* [BRIEF] Find the line with "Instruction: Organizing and" and the line with "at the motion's" in the entries below; output exactly those two lines, every line between them, and no others.
Start of RECORDS PROVIDED
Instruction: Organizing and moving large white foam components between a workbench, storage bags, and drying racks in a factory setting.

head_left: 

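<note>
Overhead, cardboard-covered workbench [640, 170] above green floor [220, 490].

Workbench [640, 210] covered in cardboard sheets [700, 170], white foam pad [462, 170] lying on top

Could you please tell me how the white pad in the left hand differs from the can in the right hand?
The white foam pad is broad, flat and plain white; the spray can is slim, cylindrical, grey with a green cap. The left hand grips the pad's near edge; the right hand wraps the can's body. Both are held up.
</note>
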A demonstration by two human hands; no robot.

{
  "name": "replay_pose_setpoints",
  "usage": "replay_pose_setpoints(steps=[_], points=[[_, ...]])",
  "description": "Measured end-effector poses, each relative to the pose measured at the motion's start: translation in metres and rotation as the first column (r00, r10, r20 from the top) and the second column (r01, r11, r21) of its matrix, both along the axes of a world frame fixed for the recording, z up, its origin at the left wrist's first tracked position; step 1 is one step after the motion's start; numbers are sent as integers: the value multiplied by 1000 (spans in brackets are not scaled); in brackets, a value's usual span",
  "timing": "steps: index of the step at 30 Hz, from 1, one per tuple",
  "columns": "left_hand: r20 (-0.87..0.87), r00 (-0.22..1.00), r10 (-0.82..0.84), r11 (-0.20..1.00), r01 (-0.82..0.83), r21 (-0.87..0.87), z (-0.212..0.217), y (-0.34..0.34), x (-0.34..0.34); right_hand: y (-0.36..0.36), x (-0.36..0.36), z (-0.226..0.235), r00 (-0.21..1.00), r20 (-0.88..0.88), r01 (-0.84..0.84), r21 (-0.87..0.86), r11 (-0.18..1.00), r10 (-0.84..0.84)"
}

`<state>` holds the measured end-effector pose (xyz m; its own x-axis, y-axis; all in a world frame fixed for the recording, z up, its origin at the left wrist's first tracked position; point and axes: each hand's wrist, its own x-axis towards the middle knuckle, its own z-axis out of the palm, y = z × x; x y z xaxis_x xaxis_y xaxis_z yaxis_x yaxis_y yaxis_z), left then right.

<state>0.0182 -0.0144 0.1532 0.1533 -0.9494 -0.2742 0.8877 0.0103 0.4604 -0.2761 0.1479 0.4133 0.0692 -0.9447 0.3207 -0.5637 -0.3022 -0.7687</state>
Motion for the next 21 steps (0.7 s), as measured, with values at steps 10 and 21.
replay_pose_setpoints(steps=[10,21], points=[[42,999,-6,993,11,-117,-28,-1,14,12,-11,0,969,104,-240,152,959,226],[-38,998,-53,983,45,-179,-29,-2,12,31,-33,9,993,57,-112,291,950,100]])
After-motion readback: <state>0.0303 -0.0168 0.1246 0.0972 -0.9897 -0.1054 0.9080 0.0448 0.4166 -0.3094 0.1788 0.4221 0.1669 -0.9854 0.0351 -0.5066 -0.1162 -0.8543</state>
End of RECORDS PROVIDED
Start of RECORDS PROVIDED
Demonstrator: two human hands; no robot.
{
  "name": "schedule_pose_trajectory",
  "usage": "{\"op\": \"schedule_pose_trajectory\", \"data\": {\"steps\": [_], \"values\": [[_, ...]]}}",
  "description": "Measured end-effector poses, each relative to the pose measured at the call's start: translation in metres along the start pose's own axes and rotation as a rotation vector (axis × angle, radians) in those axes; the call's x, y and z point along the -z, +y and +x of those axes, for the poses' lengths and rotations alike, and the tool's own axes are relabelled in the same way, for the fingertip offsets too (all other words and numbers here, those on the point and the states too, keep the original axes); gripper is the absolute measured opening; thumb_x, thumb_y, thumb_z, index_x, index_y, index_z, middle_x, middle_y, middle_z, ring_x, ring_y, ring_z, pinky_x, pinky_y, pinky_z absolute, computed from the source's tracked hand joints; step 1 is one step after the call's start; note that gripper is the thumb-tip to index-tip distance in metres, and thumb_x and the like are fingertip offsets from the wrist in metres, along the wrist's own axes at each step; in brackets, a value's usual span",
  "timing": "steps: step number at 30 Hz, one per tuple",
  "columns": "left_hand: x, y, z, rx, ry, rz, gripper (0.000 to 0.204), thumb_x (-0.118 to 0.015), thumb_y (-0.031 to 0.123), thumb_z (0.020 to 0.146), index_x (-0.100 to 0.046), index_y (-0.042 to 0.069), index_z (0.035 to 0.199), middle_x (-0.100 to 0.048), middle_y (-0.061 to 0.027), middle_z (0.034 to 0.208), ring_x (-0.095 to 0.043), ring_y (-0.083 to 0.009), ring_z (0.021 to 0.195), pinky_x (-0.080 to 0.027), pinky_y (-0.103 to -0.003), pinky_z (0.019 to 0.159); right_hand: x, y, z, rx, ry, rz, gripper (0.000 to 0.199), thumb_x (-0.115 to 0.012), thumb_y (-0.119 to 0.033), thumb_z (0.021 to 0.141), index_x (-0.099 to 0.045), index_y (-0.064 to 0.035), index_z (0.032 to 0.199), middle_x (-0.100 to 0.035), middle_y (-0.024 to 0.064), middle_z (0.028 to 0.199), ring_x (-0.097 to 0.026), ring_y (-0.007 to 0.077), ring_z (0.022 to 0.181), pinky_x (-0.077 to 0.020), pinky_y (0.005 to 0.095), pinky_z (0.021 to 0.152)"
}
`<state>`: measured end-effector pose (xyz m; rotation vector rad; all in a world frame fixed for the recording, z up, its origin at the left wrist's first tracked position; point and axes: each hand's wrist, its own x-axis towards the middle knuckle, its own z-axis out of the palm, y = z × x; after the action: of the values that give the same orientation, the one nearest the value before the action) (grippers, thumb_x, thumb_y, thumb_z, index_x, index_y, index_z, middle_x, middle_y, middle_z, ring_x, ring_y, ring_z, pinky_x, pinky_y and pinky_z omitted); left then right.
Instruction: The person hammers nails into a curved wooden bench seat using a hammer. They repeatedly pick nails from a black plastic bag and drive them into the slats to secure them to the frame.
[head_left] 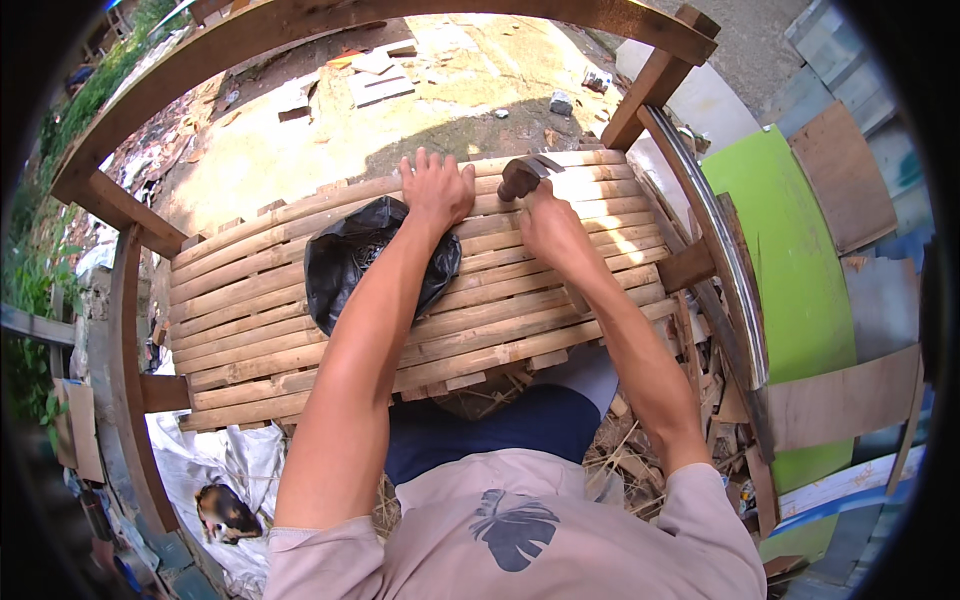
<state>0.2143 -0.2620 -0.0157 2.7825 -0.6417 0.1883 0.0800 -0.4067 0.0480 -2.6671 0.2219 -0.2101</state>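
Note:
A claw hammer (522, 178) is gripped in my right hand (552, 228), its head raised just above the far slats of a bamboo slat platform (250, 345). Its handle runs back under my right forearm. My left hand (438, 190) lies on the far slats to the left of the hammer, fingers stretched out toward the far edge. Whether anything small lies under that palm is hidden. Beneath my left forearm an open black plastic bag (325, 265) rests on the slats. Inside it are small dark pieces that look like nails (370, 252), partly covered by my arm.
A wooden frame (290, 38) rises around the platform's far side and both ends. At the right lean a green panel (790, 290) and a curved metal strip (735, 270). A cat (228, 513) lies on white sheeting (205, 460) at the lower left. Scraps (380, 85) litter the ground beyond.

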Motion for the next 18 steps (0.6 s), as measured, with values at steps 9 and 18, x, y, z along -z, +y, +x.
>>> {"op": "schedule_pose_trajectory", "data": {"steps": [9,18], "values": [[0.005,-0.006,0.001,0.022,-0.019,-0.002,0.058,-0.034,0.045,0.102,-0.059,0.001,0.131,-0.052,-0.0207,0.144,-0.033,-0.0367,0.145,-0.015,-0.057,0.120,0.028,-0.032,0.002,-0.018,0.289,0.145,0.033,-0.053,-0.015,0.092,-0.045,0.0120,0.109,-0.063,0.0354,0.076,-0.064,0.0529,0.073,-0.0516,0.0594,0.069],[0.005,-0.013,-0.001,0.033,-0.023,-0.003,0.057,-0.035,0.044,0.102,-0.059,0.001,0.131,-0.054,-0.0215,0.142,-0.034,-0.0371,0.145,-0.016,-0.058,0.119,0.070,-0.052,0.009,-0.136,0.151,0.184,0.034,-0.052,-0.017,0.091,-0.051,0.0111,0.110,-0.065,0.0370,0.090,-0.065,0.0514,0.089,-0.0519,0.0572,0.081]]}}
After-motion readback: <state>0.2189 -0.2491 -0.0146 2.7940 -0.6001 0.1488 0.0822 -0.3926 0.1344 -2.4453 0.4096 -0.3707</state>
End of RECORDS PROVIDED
* [SOLUTION TO THIS EXERCISE]
Instruction: Organizing and moving large white foam components between a workbench, storage bags, and drying racks in a factory setting.

head_left: 

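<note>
Overhead, cardboard-covered workbench [640, 170] above green floor [220, 490].

Workbench [640, 210] covered in cardboard sheets [700, 170], white foam pad [462, 170] lying on top

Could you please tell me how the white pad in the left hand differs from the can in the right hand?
The white foam pad is broad, flat and plain white; the spray can is slim, cylindrical, grey with a green cap. The left hand grips the pad's near edge; the right hand wraps the can's body. Both are held up.
</note>
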A demonstration by two human hands; no robot.

{
  "name": "replay_pose_setpoints",
  "usage": "replay_pose_setpoints(steps=[_], points=[[_, ...]])",
  "description": "Measured end-effector poses, each relative to the pose measured at the motion's start: translation in metres and rotation as the first column (r00, r10, r20 from the top) and the second column (r01, r11, r21) of its matrix, both along the axes of a world frame fixed for the recording, z up, its origin at the left wrist's first tracked position; step 1 is one step after the motion's start; numbers are sent as integers: the value multiplied by 1000 (spans in brackets are not scaled); in brackets, a value's usual span",

There is nothing more to this exercise.